Après une cure de calme et de beauté à la fondation Miró, on se plonge dans les sons de ce troisième et dernier jour de festival. Débuts tranquilles au Nasti avec The Ladybug Transistor. Ils ressemblent toujours à un groupe de lycée sixties, la claviériste est toujours aussi ravissante, leur pop ouvragée est toujours aussi charmante… et ce n’est toujours pas un grand groupe de scène. Direction le Rockdelux pour la fin du concert de Nina Nastasia, non-look d’instit rigoriste (à part le tatouage à la cheville), folk austère et beau. Derrière les fûts, on croit reconnaître le formidable batteur des Dirty Three, qu’on retrouvera plus tard avec (Smog), si nos souvenirs et notre vue sont bons. Julie Delpy leur succède avec son groupe : de beaux efforts polyglottes pour parler au public, un charisme indéniable et quelques chansons qui font mouche, malgré un gros son qui vient parfois gâcher la fête. Pas de risque de ce côté-là avec Dominique A, seul sur scène avec sa guitare et son sampler qu’il maîtrise à la perfection.
Les imprévisibles Liars ont les honneurs de la grande scène, mais se croient comme d’habitude dans leur studio. Devant jouer cinquante minutes (un long concert pour eux), ils se lancent dans des expérimentations pas toujours très maîtrisées, réussissant même à faire sauter les plombs. Mais quand ils parviennent à jouer un morceau comme "Broken Witch" en entier, c’est franchement explosif, quoique moins effrayant que sur leur deuxième album.
Sur la scène Rockdelux, (Smog) livre en trio un concert compact, dépouillé et un peu froid – mais on ne s’attendait pas non plus à de la salsa. The Hidden Cameras réchauffent l’atmosphère avec leur "gay folk church music" collégiale, sans toutefois convaincre totalement de leur originalité. De toute façon, il faut qu’on parte voir PJ Harvey sur la grande scène. Vêtue d’une robe jaune moulante à son effigie, la sauvageonne du Dorset est en grande forme et remercie régulièrement le public. Le son est très rock, mordant, parfaitement adapté aux chansons du dernier album et à des singles comme "Dress" ou "Down by the Water".
On ne restera pas jusqu’au bout de ce long concert, car on a rendez-vous avec Divine Comedy sur la scène Rockdelux. Après la débauche orchestrale du Grand Rex, on retrouve Neil Hannon dans la formation en trio guitare-violoncelle-claviers de sa dernière Black session. La setlist est sensiblement différente, avec "Everybody knows" et, surtout, deux morceaux à la suite du premier album, les sublimissimes "Your Daddy’s Car" et "Lucy". Chouette reprise de "Lonely at the Top", classique sardonique de Randy Newman, accueil plus que chaleureux du public et bonne humeur habituelle de Neil : comme toujours, on est aux anges.

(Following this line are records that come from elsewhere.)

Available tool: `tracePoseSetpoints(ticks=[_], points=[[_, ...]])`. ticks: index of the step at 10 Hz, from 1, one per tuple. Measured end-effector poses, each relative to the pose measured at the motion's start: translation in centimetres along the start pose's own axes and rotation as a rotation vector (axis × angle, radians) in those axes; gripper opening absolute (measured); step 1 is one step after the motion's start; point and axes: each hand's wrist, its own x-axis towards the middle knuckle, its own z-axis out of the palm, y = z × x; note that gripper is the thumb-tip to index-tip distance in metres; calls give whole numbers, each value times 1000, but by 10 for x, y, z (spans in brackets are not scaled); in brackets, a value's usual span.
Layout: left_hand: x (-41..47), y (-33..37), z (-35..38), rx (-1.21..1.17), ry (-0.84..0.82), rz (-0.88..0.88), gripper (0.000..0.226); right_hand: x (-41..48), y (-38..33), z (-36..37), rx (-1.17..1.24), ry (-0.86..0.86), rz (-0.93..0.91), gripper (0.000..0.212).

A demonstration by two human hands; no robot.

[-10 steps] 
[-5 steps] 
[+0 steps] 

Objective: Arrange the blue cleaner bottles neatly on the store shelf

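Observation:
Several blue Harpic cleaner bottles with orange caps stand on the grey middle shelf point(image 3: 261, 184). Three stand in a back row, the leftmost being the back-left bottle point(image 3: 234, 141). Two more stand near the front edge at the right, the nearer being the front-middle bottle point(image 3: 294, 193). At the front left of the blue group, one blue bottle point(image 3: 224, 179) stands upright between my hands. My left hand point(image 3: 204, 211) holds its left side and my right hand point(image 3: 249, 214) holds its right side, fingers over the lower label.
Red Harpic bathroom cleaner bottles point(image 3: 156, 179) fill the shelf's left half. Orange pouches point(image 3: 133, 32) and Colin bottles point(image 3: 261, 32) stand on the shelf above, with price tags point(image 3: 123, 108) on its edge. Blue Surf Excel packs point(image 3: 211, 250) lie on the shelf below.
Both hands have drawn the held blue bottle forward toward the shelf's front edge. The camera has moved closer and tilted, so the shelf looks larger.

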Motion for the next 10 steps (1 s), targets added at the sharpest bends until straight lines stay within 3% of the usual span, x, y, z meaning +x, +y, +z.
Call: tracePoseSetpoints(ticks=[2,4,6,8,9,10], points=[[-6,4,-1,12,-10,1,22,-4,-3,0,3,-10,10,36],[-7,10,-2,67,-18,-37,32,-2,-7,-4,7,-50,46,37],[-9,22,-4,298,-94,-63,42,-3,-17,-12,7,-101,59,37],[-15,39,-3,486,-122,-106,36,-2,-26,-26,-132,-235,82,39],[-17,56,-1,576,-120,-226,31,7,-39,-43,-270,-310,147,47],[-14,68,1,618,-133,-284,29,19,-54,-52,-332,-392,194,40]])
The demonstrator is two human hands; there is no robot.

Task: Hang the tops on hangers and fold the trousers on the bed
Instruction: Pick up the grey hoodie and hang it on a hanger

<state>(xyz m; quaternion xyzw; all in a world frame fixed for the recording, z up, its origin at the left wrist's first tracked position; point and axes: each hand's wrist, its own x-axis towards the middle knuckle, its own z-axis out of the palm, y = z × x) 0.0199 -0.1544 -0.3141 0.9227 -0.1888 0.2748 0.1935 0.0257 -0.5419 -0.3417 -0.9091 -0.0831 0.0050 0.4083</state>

En attendant le bus de 4 heures, on va traîner du côté de la grande scène où Primal Scream offre un concert best-of, rock’n’roll jusqu’au cliché, l’infatigable Bobby Gillespie courant sans s’arrêter d’un bout à l’autre de la scène. Quelques bons moments ("Movin’ on up") n’empêchent pas de se dire que ces vétérans parfois pertinents ont quand même fait leur temps. La relève s’appelle peut-être !!! ("tchik tchik tchik", ou ce que vous voulez), collectif new-yorkais qui commence son concert vers 3 h 50 sous le hangar surchauffé. On n’en entendra que deux morceaux au volume sonore à peine tolérable, évoquant une collision hallucinée entre les Happy Mondays et Liquid Liquid. Selon un témoin, le chanteur terminera le concert en vomissant sur le public. Voilà qui promet.